An engineering team hands a self‑hosted LLM over to a newly onboarded contractor. The contractor receives a static API token that works for weeks, and the model begins serving requests that unintentionally expose internal data. The breach is discovered only after the damage is done, because no one saw who ran the query, what the query asked, or whether the response should have been allowed.
Why human-in-the-loop approval matters for self‑hosted models
Self‑hosted models sit behind the same network perimeter as any other internal service, but they often expose powerful generation capabilities that can leak secrets, violate policy, or cause regulatory risk. A human-in-the-loop approval workflow forces every high‑risk request to pause for a brief manual review before the model runs. The approach gives teams:
- Visibility into who is asking the model to generate content.
- Control over which prompts are allowed to reach the model.
- Audit records that satisfy compliance auditors and internal governance.
- The ability to block or mask responses that contain sensitive data.
Without a dedicated approval step, any token that can reach the model becomes a de‑facto backdoor.
Current practice and its blind spots
Most organizations grant a service account or static API key to every consumer of a self‑hosted model. The key is often stored in CI pipelines, scripts, or local developer environments. This “direct‑connect” pattern satisfies the need to get the model up quickly, but it leaves three critical gaps:
- There is no runtime gate that can inspect the request before it reaches the model.
- All calls are recorded only in the client’s logs, which can be altered or deleted.

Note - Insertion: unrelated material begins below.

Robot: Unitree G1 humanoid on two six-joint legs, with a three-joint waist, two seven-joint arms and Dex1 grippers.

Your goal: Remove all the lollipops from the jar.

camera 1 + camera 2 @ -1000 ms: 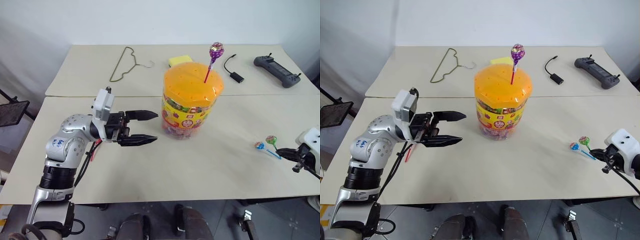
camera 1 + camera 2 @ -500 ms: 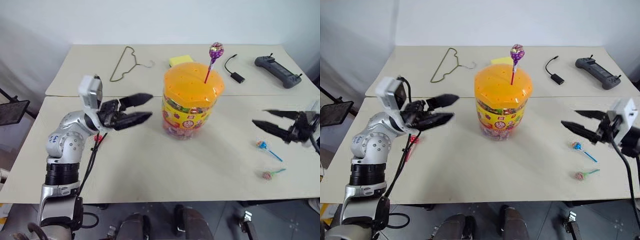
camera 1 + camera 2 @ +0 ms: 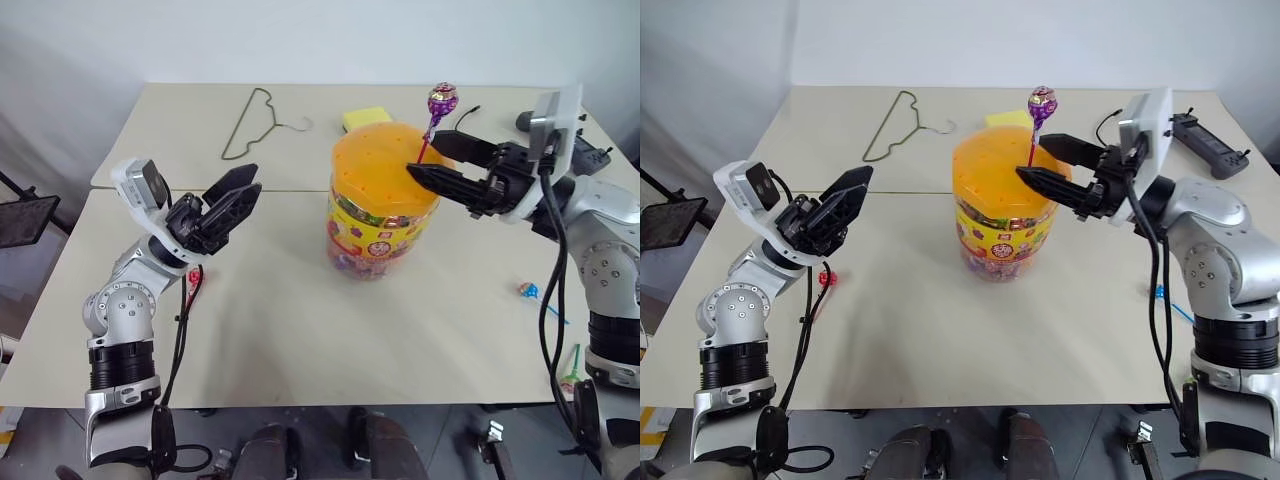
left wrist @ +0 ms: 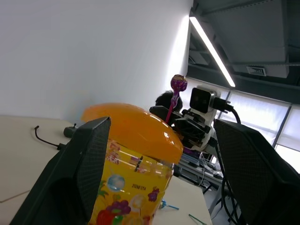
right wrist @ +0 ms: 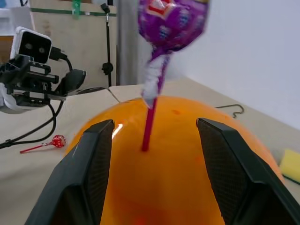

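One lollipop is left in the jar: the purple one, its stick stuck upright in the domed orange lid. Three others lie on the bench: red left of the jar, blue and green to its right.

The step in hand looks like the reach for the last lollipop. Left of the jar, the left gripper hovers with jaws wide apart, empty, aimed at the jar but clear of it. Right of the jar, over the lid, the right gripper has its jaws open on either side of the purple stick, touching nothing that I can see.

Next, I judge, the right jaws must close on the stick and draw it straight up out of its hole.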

- Any high‑risk prompt can be sent without a human ever seeing it.
Introducing a non‑human identity (OIDC token, service account) and least‑privilege scopes reduces the blast radius, yet the request still travels straight to the model endpoint with no audit, no masking, and no approval point.
Architectural pattern with hoop.dev
hoop.dev provides the missing data‑path component. It sits as a Layer 7 gateway between the identity system and the self‑hosted model. The flow looks like this:
- Setup: Engineers configure an OIDC or SAML identity provider (Okta, Azure AD, Google Workspace). The provider issues short‑lived tokens that identify the caller and their group membership.

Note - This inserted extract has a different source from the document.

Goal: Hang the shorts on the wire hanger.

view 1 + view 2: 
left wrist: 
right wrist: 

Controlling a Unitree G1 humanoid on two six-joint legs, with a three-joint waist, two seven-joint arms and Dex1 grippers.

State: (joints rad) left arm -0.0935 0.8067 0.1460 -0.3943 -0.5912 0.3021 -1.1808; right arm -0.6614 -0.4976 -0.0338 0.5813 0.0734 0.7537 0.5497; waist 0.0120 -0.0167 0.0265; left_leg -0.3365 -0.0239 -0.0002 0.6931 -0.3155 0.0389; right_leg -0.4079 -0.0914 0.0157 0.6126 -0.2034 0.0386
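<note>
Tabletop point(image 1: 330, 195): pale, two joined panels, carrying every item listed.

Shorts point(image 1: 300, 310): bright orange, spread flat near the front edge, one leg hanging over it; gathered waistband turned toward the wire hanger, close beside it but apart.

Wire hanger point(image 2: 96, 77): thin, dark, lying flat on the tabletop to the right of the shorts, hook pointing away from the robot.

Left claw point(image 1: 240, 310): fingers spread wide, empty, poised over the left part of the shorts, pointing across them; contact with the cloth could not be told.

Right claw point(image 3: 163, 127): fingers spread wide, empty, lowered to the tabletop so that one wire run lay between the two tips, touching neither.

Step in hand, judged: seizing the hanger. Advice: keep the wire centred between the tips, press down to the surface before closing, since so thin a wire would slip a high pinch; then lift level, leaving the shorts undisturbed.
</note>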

- The data path: The token is presented to hoop.dev. The gateway validates the token, extracts the caller’s attributes, and then decides whether the request may proceed.

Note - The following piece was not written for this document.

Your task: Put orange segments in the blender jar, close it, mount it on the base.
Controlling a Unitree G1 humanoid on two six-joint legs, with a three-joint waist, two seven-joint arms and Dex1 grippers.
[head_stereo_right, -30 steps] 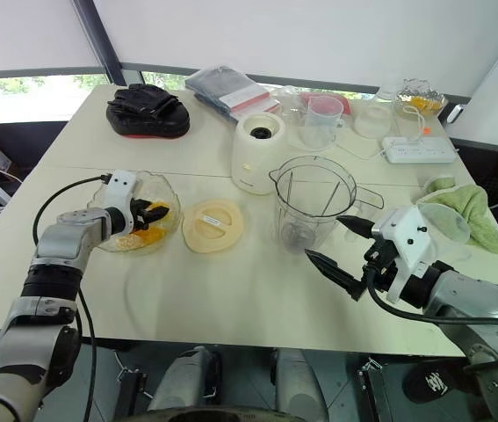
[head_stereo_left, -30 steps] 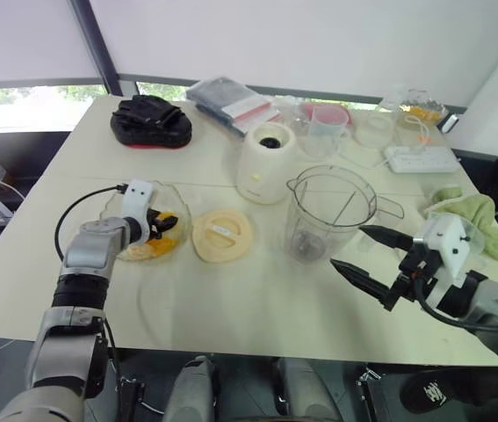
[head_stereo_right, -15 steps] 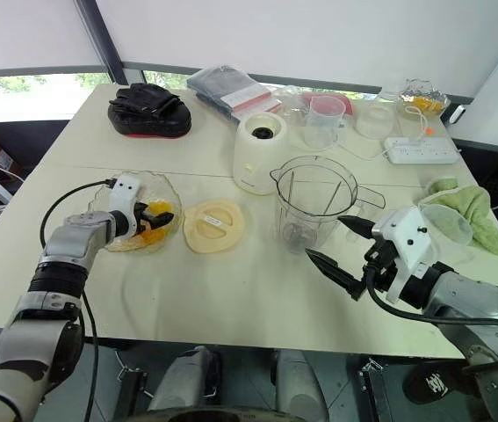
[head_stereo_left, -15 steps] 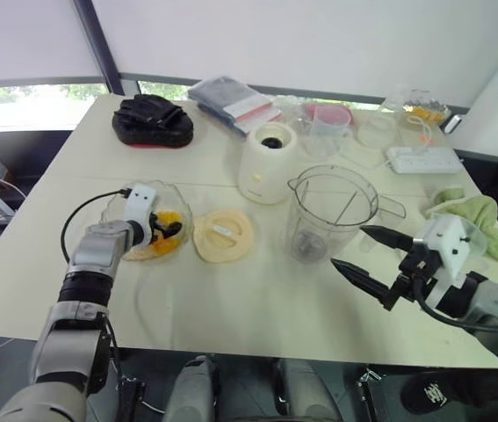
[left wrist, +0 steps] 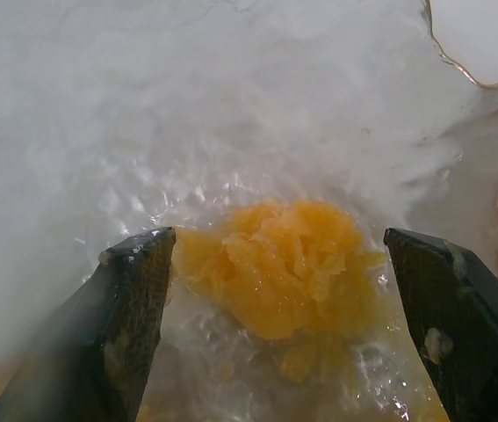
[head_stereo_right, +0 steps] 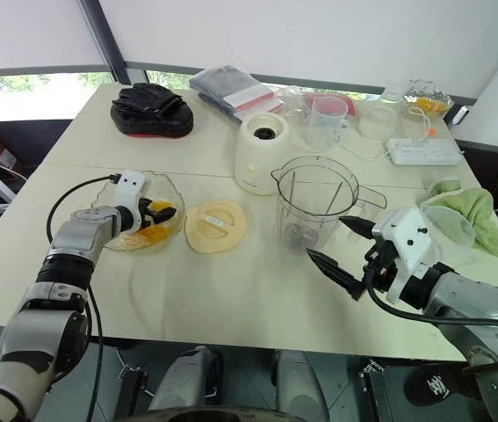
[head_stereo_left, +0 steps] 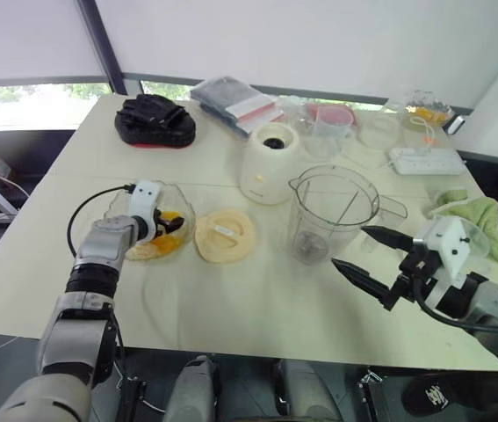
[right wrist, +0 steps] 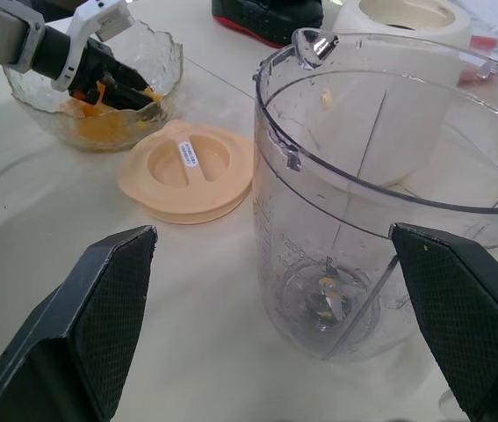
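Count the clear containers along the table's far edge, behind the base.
3, possibly more hidden in the clutter: a measuring cup just behind the base, a round tub to its right, and a glass bowl holding orange pieces at the far right corner.

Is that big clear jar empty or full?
Nearly empty: the jar stands upright and lidless, with just small orange bits by its blade.

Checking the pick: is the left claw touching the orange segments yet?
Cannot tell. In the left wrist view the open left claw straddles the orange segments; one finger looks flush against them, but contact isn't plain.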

- Enforcement outcomes: If the request matches a policy that requires review, hoop.dev pauses the request and routes it to an approver. The approver sees the prompt, can edit or reject it, and then authorizes the request to continue. While the request is in flight, hoop.dev records the full session, masks any fields that match configured patterns, and stores a persistent audit record.
Because hoop.dev is the only point that can see both the request and the response, every human-in-the-loop approval decision is enforced by the gateway, not by the model or the client. If hoop.dev were removed, the request would flow directly to the model again, and none of the approval, masking, or recording would occur.